Calpers Says Hedge-Fund Reforms Needed to End ‘Pay for Failure’ |
Date: Wednesday, April 29, 2009
Author: Jason Kelly and Eric Martin, Bloomberg
The investment chief of the California Public Employees’ Retirement System, the biggest U.S. pension fund, is pushing for lower hedge fund fees and a closer link between manager compensation and performance.
“We’re happy to pay fees when managers succeed on our behalf, but we don’t like to pay for failure,” Joseph Dear, Calpers’s recently appointed chief investment officer, said today in a Bloomberg Television interview.
Dear, who replaced Russell Read in January, spoke earlier on the topic during a panel discussion at the Milken Institute Global Conference in Beverly Hills, California.
“We’re a large hedge fund investor and we’ve been extremely distressed at the misalignment of interest,” Dear said. “Compensation schemes that pay off for the managers but not for the investor, lack of transparency, lack of control -- we want to change all those things.”
Calpers, based in Sacramento, California, has $175 billion in assets. The fund sent a memo to hedge-fund managers earlier this year asking for the ability to get some fees returned if a manager posts losses after a winning year. Hedge funds lost an average of 19 percent last year, according to Chicago-based Hedge Fund Research Inc.
Fee structures should be changed so that funds will earn rich profits only after delivering similar rewards to investors, Calpers said. Dear called for structures similar to those used by private-equity funds, whose managers typically earn 20 percent of profits after paying their so-called limited partners such as pension funds and endowments.
Inevitability
Speaking at the conference alongside New Jersey Investment Council Chairman Orin Kramer and hedge-fund managers including Marc Lasry of Avenue Capital, Dear echoed comments by Lasry, who said increased hedge fund regulation by federal agencies is inevitable.
“It’s not if, it’s when,” Lasry said. “We’re trying to push for regulation because I’d rather try and help figure out what it should be.”
Pension managers such as Dear will favor hedge funds that are regulated to guard against future losses, Lasry said. Transparency and performance will determine which hedge-funds survive, he said.
“If you’re producing, you’re going to get paid,” Lasry said. “And that’s how it should be.

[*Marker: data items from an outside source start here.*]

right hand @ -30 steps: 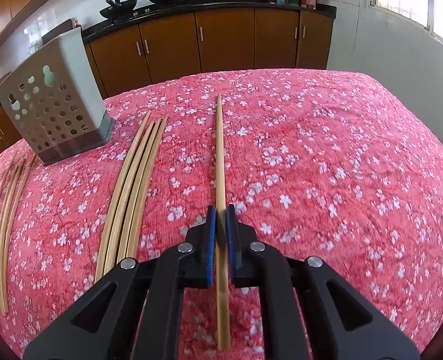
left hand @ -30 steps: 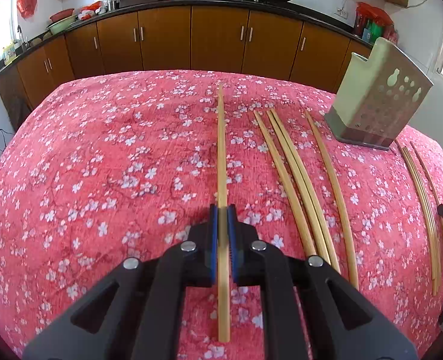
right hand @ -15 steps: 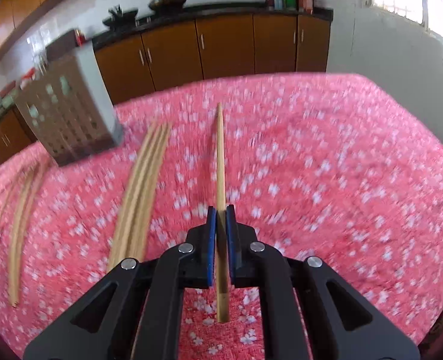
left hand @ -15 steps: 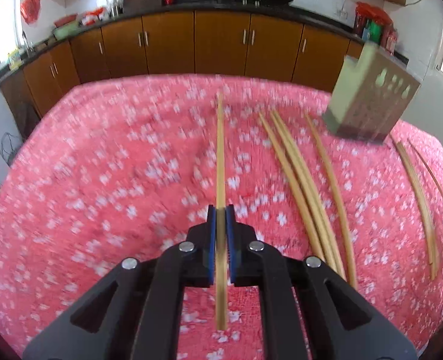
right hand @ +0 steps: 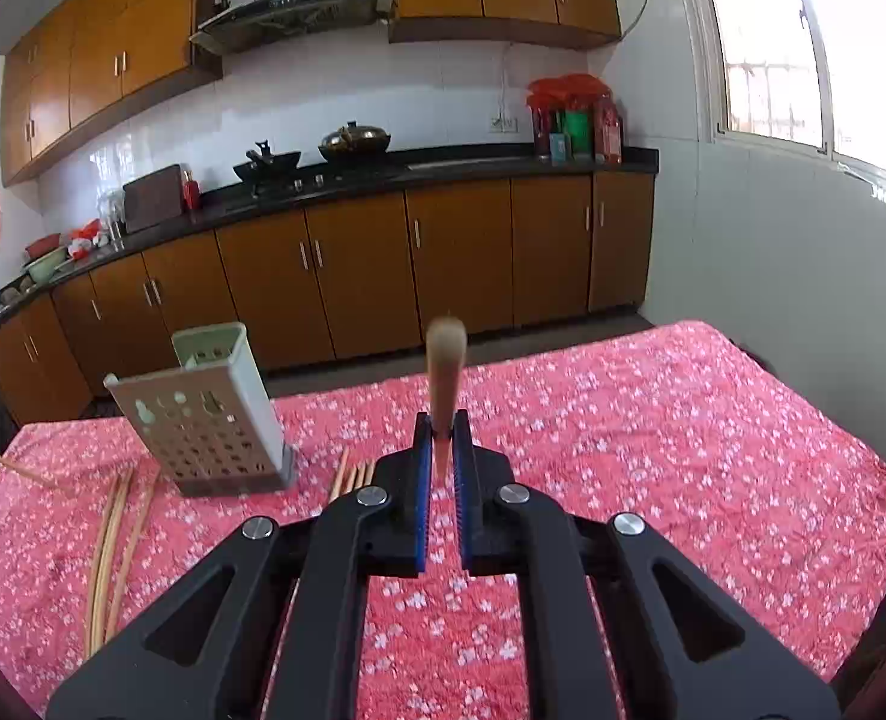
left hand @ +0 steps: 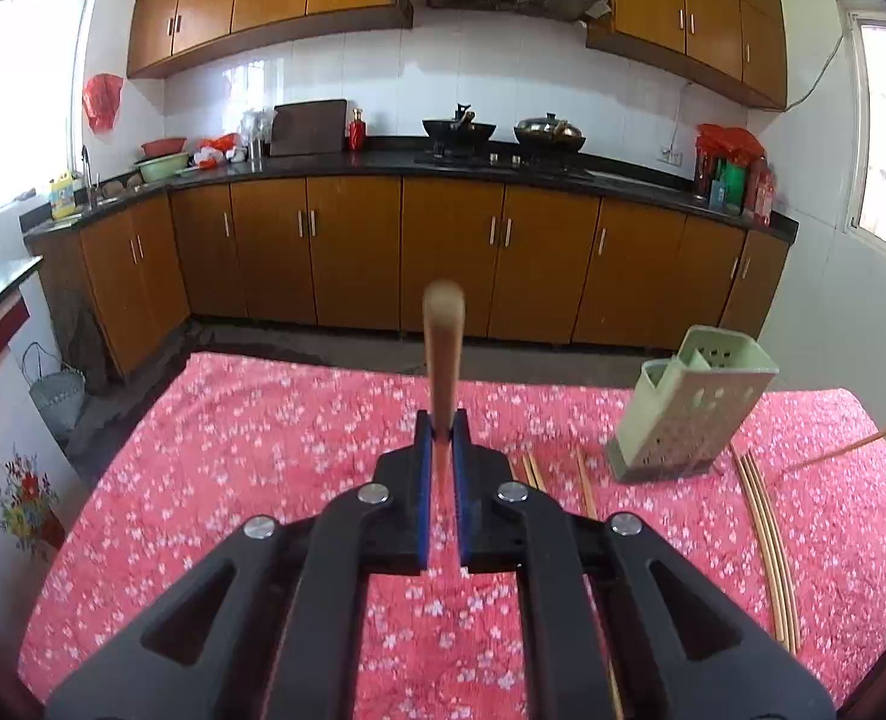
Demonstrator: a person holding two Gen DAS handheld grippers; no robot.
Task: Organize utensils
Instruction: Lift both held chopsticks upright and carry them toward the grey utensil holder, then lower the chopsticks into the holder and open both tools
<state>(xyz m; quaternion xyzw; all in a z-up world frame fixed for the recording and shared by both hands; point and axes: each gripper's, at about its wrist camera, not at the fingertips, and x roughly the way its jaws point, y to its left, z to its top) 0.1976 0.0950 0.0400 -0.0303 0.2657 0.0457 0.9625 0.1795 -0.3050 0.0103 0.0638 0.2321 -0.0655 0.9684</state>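
Observation:
My left gripper (left hand: 442,433) is shut on a bamboo chopstick (left hand: 443,354) and holds it lifted off the table, pointing forward. My right gripper (right hand: 442,433) is shut on another bamboo chopstick (right hand: 444,372), also lifted. The pale green perforated utensil holder (left hand: 686,408) stands tilted to the right in the left wrist view and to the left in the right wrist view (right hand: 203,420). Loose chopsticks lie on the cloth beside it (left hand: 767,534) (right hand: 110,546), with more partly hidden behind the grippers (right hand: 353,474).
The table wears a red floral cloth (left hand: 263,468). The other gripper's chopstick shows at the right edge of the left wrist view (left hand: 839,451). Brown kitchen cabinets (left hand: 443,252) and a counter with woks stand beyond the table's far edge.
Both grippers have risen and tilted up with their chopsticks, lifting them off the cloth. The views now face the kitchen wall instead of the tabletop.

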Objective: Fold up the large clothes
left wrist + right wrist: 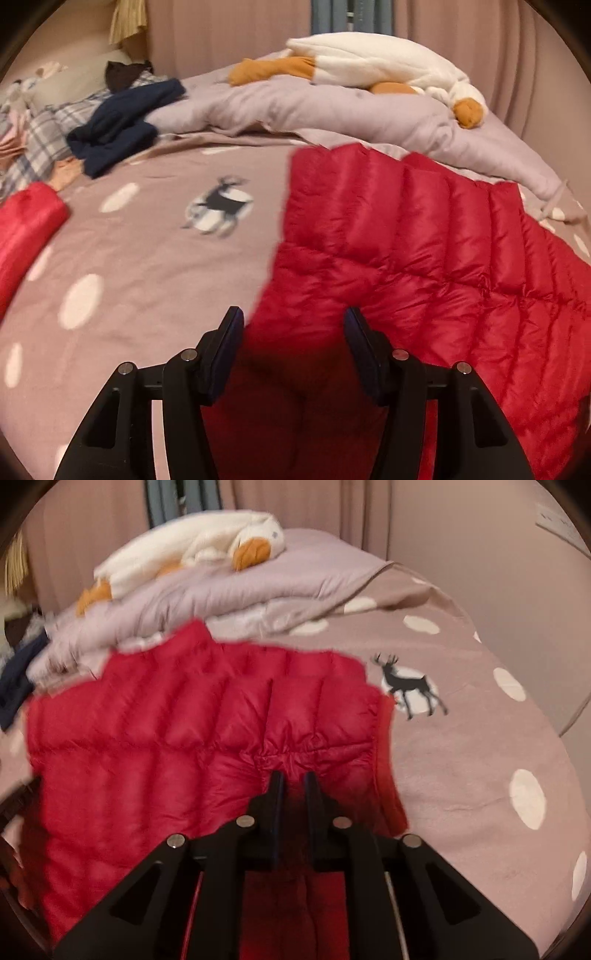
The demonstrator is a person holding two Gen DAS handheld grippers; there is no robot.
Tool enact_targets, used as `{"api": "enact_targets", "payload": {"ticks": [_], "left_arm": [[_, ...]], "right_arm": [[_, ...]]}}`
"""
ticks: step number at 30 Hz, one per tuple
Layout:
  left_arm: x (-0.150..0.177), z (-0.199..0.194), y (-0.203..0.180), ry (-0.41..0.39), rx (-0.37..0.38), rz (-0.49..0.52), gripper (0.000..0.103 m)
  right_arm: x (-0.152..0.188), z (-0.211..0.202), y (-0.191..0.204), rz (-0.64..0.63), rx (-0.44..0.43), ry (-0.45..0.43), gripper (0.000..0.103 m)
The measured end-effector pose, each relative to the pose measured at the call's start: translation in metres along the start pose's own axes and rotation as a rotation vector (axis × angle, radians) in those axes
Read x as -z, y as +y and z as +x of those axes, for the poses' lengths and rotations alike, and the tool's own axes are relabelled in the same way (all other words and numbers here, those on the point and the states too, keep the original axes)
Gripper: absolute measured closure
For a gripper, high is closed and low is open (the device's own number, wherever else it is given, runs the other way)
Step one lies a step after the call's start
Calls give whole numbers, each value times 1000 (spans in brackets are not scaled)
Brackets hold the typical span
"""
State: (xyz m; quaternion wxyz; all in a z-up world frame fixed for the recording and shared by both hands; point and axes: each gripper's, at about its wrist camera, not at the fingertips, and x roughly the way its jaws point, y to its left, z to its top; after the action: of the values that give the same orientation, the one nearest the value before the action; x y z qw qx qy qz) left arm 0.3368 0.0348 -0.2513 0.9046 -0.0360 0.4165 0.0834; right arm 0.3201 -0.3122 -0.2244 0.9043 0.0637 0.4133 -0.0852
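A red quilted down jacket (406, 240) lies spread on the bed, its puffy panels running toward the far side. My left gripper (293, 317) has a thick fold of the jacket's near edge filling the gap between its half-closed fingers, and the pads press on it. In the right wrist view the same jacket (166, 731) puckers into tight gathers at my right gripper (293, 779), which is shut on that pinch of fabric. Another red piece (26, 221), perhaps a sleeve, lies at the far left.
The bed sheet (147, 277) is mauve with white dots and deer prints. A lilac duvet (332, 107) is bunched behind the jacket with a white plush goose (369, 59) on top. A navy garment (122, 122) and plaid fabric (40, 136) lie at the back left.
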Motion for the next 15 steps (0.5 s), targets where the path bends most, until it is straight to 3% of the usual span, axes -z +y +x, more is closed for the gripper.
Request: {"api": "enact_targets", "payload": {"ticks": [1, 3, 4, 5, 7, 8, 11, 15], "left_arm": [[2, -12, 7, -9, -10, -18, 45], [7, -37, 23, -48, -6, -58, 43], [10, -55, 34, -77, 6, -88, 37], [14, -67, 42, -99, 20, -110, 32], [27, -94, 63, -138, 56, -180, 5], [34, -105, 72, -144, 75, -211, 2], [60, -132, 99, -172, 184, -292, 1], [101, -138, 126, -124, 217, -393, 1]], "right_arm": [[-3, -13, -5, 18, -18, -23, 84], [-3, -44, -15, 37, -45, -72, 65], [-1, -57, -20, 43, -52, -87, 49], [3, -73, -26, 53, -59, -103, 41], [14, -93, -36, 77, -68, -118, 41], [21, -102, -43, 97, -74, -117, 38], [50, -125, -69, 181, -119, -122, 28], [107, -140, -92, 268, -136, -132, 24]]}}
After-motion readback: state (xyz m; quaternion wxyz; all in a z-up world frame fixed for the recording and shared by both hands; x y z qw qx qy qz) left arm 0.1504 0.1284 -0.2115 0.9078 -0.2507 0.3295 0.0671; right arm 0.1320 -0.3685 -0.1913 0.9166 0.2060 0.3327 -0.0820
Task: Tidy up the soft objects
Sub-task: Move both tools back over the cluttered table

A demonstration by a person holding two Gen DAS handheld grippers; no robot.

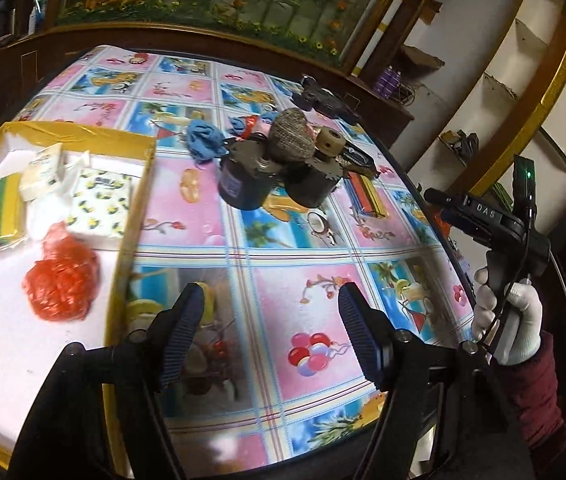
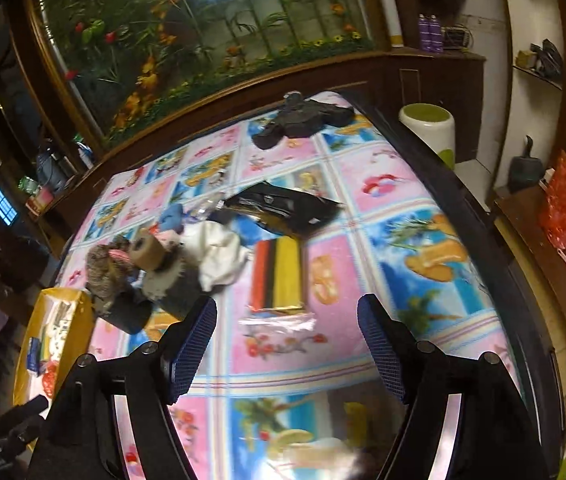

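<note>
Left gripper (image 1: 271,336) and right gripper (image 2: 287,348): both spread, empty. Red mesh bundle (image 1: 61,284) in yellow-rimmed tray (image 1: 83,132), near left; tiny, blurred from right wrist. White cloth (image 2: 221,256) only there, mid-table.

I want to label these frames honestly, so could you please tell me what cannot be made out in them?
- Left wrist view: the yellow tray is cut off by the left edge, so its full contents are unseen.
- Left wrist view: the white cloth is hidden behind the dark cans.
- Right wrist view: the tray's contents are too small and distorted.
- Right wrist view: the table's near edge is blurred.
</note>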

People who don’t line up with that system are not going to be in business anymore.”
Stephen Nesbitt, chief executive officer of pension fund adviser Cliffwater LLC in Los Angeles, said pension fund investment will lead to net inflows for hedge funds after investors spend much of this year assessing their losses from 2008.
“Institutional growth and the allocation to hedge funds will be significant,” Nesbitt said. “Pension plans, both public and private, need to take risk. People will start putting money into hedge funds in the fourth quarter.”